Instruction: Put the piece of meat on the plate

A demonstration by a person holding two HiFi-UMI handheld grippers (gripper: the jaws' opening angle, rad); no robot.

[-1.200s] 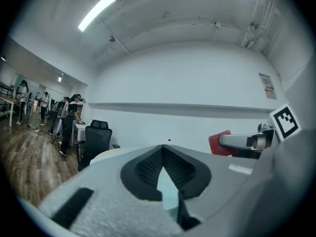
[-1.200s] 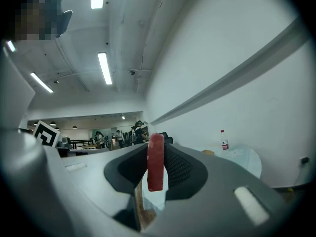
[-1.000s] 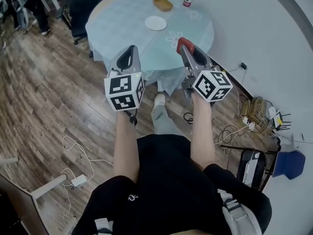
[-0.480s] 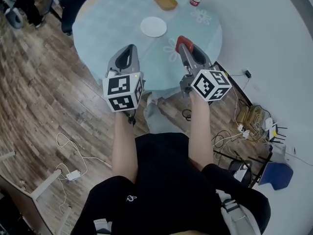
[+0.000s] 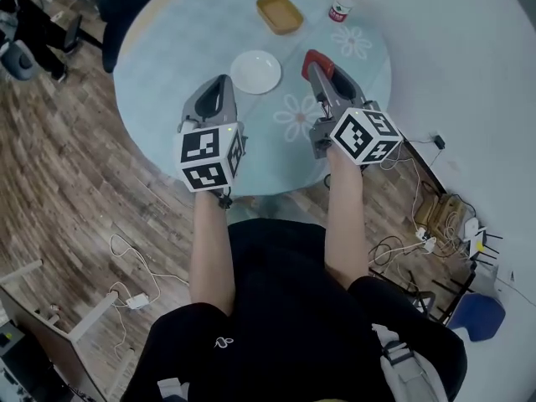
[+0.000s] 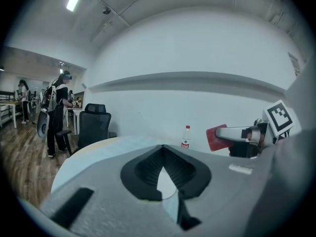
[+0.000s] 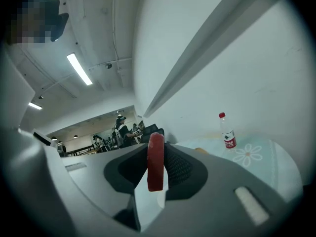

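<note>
Right gripper view, meat (image 7: 155,162) clamped between jaws

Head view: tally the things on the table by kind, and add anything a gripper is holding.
Plate: 1
Tray: 1
Bottle: 1
Meat, held, not on the table: 1
Total: 4

In its own view the left claw (image 6: 162,149) hides most of the plate (image 6: 166,184).
</note>
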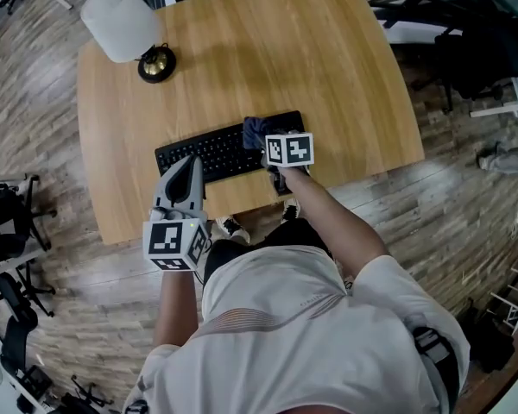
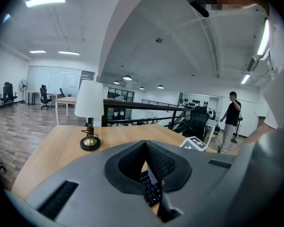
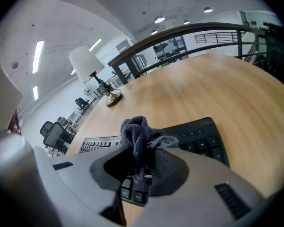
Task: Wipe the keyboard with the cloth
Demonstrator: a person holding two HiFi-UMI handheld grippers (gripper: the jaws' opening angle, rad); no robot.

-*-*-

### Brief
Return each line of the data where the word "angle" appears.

### Written solution
A demonstration by a person holding two HiFi-UMI handheld grippers (gripper: the jaws' opening angle, rad); no robot.
Demonstrator: a person holding two HiFi-UMI handheld grippers (gripper: the jaws' opening angle, rad); no robot.

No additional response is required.